▶ Problem details
Extract exactly those lines that lie between the start of the material and the line with "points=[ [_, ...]", including both boundary lines and no others.
:::::
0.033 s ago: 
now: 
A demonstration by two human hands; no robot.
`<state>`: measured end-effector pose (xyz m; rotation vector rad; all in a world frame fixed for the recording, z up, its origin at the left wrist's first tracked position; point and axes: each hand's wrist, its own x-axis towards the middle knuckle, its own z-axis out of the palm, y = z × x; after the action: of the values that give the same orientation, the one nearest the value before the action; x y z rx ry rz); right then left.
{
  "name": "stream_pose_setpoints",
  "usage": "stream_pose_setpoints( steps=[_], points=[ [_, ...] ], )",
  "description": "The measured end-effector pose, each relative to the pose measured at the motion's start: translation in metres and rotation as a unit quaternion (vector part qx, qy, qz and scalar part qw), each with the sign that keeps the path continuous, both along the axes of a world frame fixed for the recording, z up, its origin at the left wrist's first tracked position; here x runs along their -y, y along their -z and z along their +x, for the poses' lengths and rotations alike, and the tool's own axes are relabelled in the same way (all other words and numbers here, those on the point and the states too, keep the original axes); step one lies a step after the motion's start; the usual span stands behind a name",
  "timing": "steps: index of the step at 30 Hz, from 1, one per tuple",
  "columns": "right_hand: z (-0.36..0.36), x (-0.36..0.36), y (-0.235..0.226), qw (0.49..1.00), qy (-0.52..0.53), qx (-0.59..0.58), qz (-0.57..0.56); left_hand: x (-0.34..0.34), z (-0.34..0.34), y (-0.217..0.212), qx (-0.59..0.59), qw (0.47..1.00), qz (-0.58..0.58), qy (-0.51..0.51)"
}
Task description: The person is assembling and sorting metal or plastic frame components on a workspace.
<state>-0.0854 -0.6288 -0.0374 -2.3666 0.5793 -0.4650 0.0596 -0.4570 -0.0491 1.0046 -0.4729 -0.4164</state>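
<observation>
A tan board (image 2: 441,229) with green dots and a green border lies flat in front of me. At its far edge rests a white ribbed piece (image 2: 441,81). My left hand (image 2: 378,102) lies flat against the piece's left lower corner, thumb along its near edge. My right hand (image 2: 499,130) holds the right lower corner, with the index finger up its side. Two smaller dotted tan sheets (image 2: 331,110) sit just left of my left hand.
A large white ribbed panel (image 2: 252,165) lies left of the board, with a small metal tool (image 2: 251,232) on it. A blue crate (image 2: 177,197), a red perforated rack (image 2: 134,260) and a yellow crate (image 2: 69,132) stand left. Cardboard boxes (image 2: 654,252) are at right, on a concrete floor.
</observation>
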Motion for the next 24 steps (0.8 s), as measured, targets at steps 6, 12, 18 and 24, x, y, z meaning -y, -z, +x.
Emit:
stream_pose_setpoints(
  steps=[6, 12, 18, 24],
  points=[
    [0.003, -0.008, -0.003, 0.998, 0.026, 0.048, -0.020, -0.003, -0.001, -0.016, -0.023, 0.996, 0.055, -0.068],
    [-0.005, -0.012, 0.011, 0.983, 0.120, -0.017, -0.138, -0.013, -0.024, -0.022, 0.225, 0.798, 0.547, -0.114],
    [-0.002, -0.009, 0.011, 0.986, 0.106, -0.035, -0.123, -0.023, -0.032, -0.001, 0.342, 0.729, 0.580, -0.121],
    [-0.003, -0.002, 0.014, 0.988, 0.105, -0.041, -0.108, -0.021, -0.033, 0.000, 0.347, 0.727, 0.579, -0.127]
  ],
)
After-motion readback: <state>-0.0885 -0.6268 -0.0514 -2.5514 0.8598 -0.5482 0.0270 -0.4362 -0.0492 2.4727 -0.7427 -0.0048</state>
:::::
▶ Result of the task
0.033 s ago: 
now: 
A demonstration by two human hands; no robot.
`<state>`: measured end-effector pose (xyz m; rotation vector rad; all in a world frame fixed for the recording, z up, its origin at the left wrist's first tracked position; point and axes: each hand's wrist, its own x-axis towards the middle knuckle, its own z-axis out of the palm, y = z × x; after the action: of the values that give the same orientation, the one nearest the value before the action; x y z rx ry rz); right then left.
{
  "name": "stream_pose_setpoints",
  "usage": "stream_pose_setpoints( steps=[_], points=[ [_, ...] ], )",

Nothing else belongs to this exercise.